Data records:
——————————

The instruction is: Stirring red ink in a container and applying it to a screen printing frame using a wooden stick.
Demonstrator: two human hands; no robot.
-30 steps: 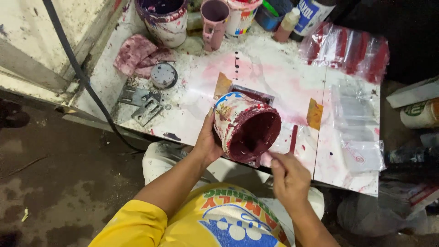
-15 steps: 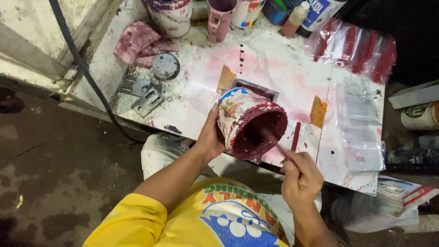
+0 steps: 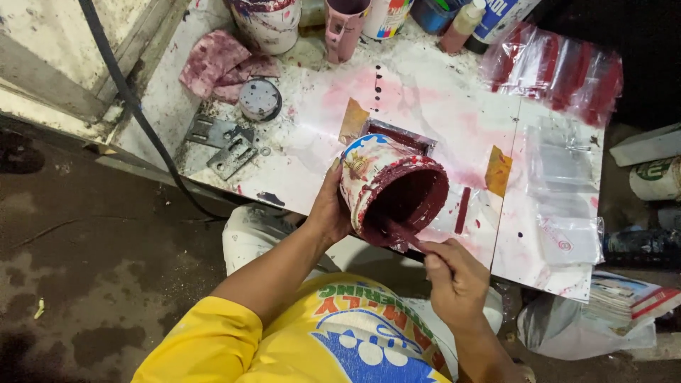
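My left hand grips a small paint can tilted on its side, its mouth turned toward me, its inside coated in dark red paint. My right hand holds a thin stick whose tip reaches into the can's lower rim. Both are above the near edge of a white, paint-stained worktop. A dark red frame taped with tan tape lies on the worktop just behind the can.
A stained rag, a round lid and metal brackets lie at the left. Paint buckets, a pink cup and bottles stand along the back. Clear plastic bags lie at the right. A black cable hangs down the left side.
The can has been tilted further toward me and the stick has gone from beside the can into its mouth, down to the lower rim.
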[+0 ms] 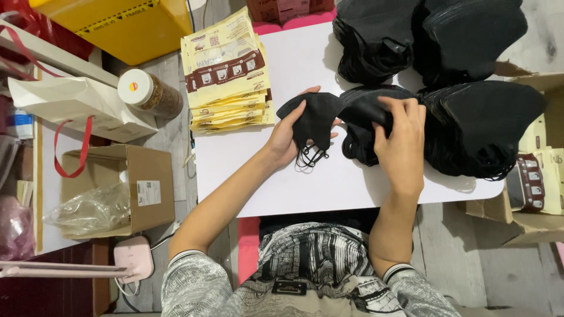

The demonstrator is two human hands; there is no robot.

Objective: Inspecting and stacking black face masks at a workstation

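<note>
Spreading across the middle of the view, the white desk carries four heaps of black face masks: two at the far edge, a large one at the right, and a smaller stack near the centre. A stack of cream and brown flat packets lies at the desk's far left corner, long sides running away from the person. On the floor to the left stand an open cardboard box with a clear plastic bag inside, and a jar with a white lid. The left hand lies palm up just above the desk, forearm angled in from the lower left, and its grip is closed on a single black mask, thumb over the front. That mask's long axis runs roughly left to right, its folded point toward the central stack, its ear loops dangling toward the person. The right hand comes straight up from below, fingers curled over the central stack; its grip is narrow, pinching the topmost mask there.
</note>
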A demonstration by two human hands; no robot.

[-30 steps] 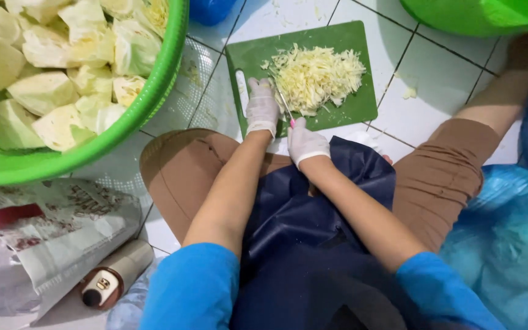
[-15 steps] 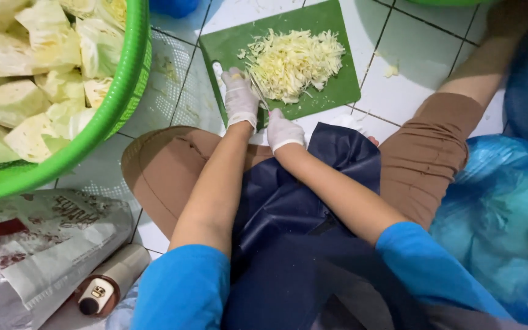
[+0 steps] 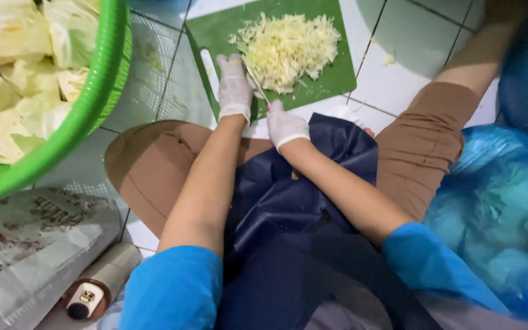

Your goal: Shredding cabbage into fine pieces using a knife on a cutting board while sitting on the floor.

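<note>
Knife [image 3: 255, 80] top center, gripped in right hand [image 3: 285, 124]; left hand [image 3: 234, 85] fingers flat beside thin blade, by shredded cabbage [image 3: 288, 50].

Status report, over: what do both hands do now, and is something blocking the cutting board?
Left hand on shredded cabbage. Right hand grips knife. Green cutting board unobstructed.

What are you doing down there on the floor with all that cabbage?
A person sits on the tiled floor, both hands gloved. The right hand holds a knife at a heap of shredded cabbage on a green cutting board. The left hand rests beside the heap. A green basket of cabbage chunks stands nearby.
</note>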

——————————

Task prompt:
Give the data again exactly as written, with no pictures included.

Answer space:
The instruction is: Stirring red ink in a container and applying it to a screen printing frame using a wooden stick.
Demonstrator: two human hands; no robot.
-30 steps: 
-15 steps: 
+0 steps: 
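My left hand grips a small paint can tilted on its side, its mouth turned toward me, its inside coated in dark red paint. My right hand holds a thin stick whose tip reaches into the can's lower rim. Both are above the near edge of a white, paint-stained worktop. A dark red frame taped with tan tape lies on the worktop just behind the can.
A stained rag, a round lid and metal brackets lie at the left. Paint buckets, a pink cup and bottles stand along the back. Clear plastic bags lie at the right. A black cable hangs down the left side.
The can has been tilted further toward me and the stick has gone from beside the can into its mouth, down to the lower rim.
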[+0 ms] 

The demonstrator is two human hands; there is no robot.

Objective: Inspecting and stacking black face masks at a workstation

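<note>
Spreading across the middle of the view, the white desk carries four heaps of black face masks: two at the far edge, a large one at the right, and a smaller stack near the centre. A stack of cream and brown flat packets lies at the desk's far left corner, long sides running away from the person. On the floor to the left stand an open cardboard box with a clear plastic bag inside, and a jar with a white lid. The left hand lies palm up just above the desk, forearm angled in from the lower left, and its grip is closed on a single black mask, thumb over the front. That mask's long axis runs roughly left to right, its folded point toward the central stack, its ear loops dangling toward the person. The right hand comes straight up from below, fingers curled over the central stack; its grip is narrow, pinching the topmost mask there.
</note>
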A demonstration by two human hands; no robot.

[-30 steps] 
[-15 steps] 
[+0 steps] 

Your goal: Shredding cabbage into fine pieces using a knife on a cutting board while sitting on the floor.

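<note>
Knife [image 3: 255, 80] top center, gripped in right hand [image 3: 285, 124]; left hand [image 3: 234, 85] fingers flat beside thin blade, by shredded cabbage [image 3: 288, 50].

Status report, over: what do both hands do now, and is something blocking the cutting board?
Left hand on shredded cabbage. Right hand grips knife. Green cutting board unobstructed.

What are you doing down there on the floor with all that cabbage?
A person sits on the tiled floor, both hands gloved. The right hand holds a knife at a heap of shredded cabbage on a green cutting board. The left hand rests beside the heap. A green basket of cabbage chunks stands nearby.
</note>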

What came before makes up the full response.